Action item -> In the listing that follows, find the line with "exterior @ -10", then copy exactly from it through the line with "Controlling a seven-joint", leaving out every picture.
Supplied material Block Start
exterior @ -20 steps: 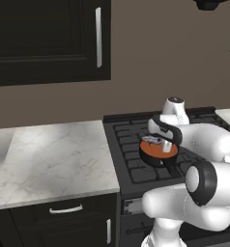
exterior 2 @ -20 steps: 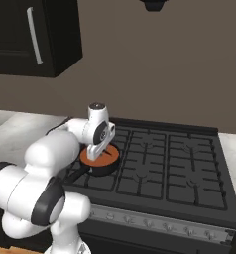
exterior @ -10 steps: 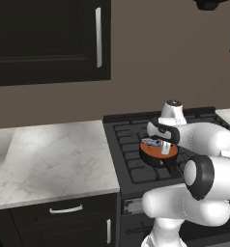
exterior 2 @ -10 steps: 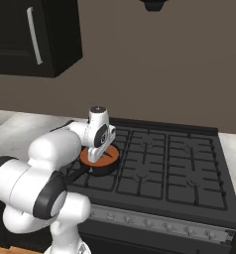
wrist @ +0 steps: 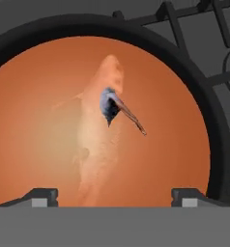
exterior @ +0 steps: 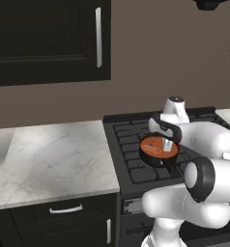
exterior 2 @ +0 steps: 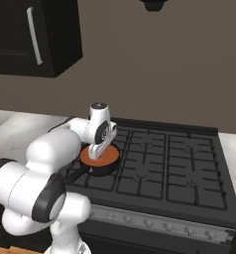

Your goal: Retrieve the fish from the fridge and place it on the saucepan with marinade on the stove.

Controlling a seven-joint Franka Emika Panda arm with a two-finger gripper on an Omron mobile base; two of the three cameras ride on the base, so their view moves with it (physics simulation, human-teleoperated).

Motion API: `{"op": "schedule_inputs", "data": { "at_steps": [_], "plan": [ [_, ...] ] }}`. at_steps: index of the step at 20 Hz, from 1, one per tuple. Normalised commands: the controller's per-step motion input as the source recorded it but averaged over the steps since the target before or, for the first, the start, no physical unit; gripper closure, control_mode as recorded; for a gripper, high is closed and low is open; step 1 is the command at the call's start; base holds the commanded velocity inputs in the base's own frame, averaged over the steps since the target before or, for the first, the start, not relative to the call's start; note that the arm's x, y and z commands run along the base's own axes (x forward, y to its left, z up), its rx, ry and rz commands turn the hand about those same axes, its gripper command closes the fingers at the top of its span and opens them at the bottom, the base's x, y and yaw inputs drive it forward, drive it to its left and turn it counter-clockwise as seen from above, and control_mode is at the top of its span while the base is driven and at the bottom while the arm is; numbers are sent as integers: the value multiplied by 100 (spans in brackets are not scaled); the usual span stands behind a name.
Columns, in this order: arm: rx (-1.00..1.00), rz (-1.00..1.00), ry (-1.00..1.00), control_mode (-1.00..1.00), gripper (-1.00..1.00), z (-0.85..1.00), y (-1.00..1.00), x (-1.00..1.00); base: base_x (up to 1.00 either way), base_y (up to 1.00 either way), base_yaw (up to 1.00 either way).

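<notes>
So we had the saucepan [exterior: 158,150] sitting near the front left corner of the stove [exterior 2: 174,168], with the gripper [wrist: 115,195] hanging right over it. Fingers [wrist: 39,197] were spread wide, one tip at each side of the hand view, nothing between them. The fish [wrist: 100,140] was down in the marinade [wrist: 44,120], mostly sunk, just a small dark grey bit poking up around the middle of the pan. Looked to us like the drop was done. Our guess: it's light, a bit floppy and slick with sauce, so if we had to regrab it, we'd pinch across the thick mid-body, not the fin.
</notes>
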Motion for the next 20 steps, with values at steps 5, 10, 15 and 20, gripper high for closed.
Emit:
{"op": "schedule_inputs", "data": {
  "at_steps": [5,10,15,20],
  "plan": [
    [0,0,-4,-100,-100,59,-10,-1,0,0,0],
    [1,0,-14,-100,-100,88,-36,-47,0,0,0],
    [4,0,-21,-100,-100,47,-63,-86,0,0,0],
    [15,0,-35,-100,-100,15,-70,-100,0,0,0]
  ]
}}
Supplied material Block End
Output for this exercise ->
exterior @ -10 steps: 
exterior 2 @ -10 steps: 
wrist @ +0 steps: 
exterior @ +0 steps: 
exterior 2 @ +0 steps: 

Your goal: Retrieve the fish from the fridge and place it on the saucepan with marinade on the stove.

Controlling a seven-joint Franka Emika Panda arm with a two-finger gripper on an Omron mobile base; two of the three cameras ride on the base, so their view moves with it (physics simulation, human-teleoperated).

There's nothing left to add to the output.